● ACTIVITY: A single figure is expected: how many lines of the data that follows contain the word "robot".

*** RECORDS SHOWN Section Begins ***

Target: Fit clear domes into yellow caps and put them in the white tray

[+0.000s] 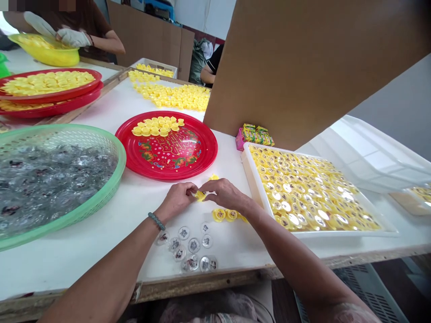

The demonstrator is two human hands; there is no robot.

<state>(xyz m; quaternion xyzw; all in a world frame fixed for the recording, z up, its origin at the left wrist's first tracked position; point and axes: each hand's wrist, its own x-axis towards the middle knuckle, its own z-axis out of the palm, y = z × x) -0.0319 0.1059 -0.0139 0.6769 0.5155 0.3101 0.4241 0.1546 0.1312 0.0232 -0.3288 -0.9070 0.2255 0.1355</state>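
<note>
Over the white table, my left hand (pixel 180 196) pinches a small round yellow plastic piece (pixel 200 196) at its left side. My right hand (pixel 224 193) curls around the same piece from the right, with index finger and thumb at its edge; the fingers partly hide it. Beyond my right hand lies another yellow piece (pixel 213 177). Just below that hand is a short row of yellow pieces with printed clear tops (pixel 218 215), partly covered by my wrist. Several loose clear round discs with printed pictures (pixel 193 245) lie between my forearms.
A red tray (pixel 202 167) holds yellow pieces. At left stands a green basket (pixel 116 179) of clear discs; at right, a white tray (pixel 257 190) of finished-looking pieces. A cardboard panel (pixel 286 67) rises behind. Across the table, a gloved person handles a yellow basin (pixel 60 57).
</note>
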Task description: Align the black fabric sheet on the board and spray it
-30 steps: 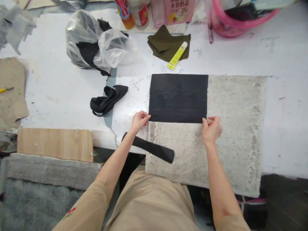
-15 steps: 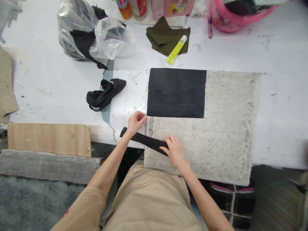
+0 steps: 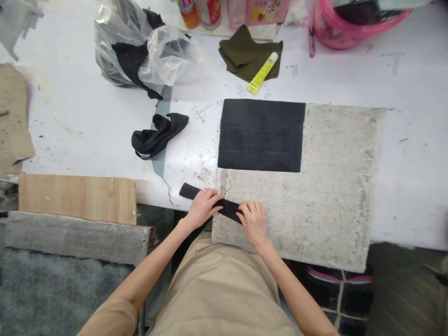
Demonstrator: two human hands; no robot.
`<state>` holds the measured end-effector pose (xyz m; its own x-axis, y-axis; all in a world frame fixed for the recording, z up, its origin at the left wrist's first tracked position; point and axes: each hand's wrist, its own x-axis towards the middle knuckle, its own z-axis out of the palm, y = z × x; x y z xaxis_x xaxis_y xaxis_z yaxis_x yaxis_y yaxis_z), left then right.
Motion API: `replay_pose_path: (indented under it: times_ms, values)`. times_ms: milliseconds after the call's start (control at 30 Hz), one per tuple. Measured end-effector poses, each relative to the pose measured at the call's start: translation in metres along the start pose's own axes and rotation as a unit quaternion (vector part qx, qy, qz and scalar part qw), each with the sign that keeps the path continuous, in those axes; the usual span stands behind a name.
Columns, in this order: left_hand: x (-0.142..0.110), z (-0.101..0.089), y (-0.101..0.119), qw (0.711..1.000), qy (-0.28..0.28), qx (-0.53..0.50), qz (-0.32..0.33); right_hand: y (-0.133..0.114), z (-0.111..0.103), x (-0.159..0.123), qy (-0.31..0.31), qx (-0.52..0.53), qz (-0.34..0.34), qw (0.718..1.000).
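A narrow black fabric strip (image 3: 229, 209) lies slantwise across the near left edge of a worn greyish board (image 3: 332, 200). My left hand (image 3: 203, 205) grips it near its middle, fingers on top and thumb at the near edge. Closer to the strip's right end, my right hand (image 3: 252, 219) pinches it too and covers that end. Beyond both hands, a flat black ribbed fabric rectangle (image 3: 262, 135) rests on the board's far left corner, touched by neither hand. A rolled black fabric piece (image 3: 157, 135) sits on the white table to the left.
Behind the board are folded olive fabric (image 3: 241, 58) with a yellow tube (image 3: 262, 72) on it, bottles (image 3: 209, 14) and a pink basket (image 3: 341, 35). A clear plastic bag (image 3: 119, 46) with black cloth stands at back left. A wooden board (image 3: 77, 198) lies near left.
Both hands have left the black rectangle's near corners and come to the strip. My right hand moved left and nearer first; my left hand then came down onto the strip.
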<state>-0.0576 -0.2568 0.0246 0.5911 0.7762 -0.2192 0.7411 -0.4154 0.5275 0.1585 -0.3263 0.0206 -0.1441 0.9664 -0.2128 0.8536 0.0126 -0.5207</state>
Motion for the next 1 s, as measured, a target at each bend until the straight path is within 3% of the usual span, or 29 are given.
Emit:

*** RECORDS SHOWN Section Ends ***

● SOLUTION FOR THIS PROBLEM: 2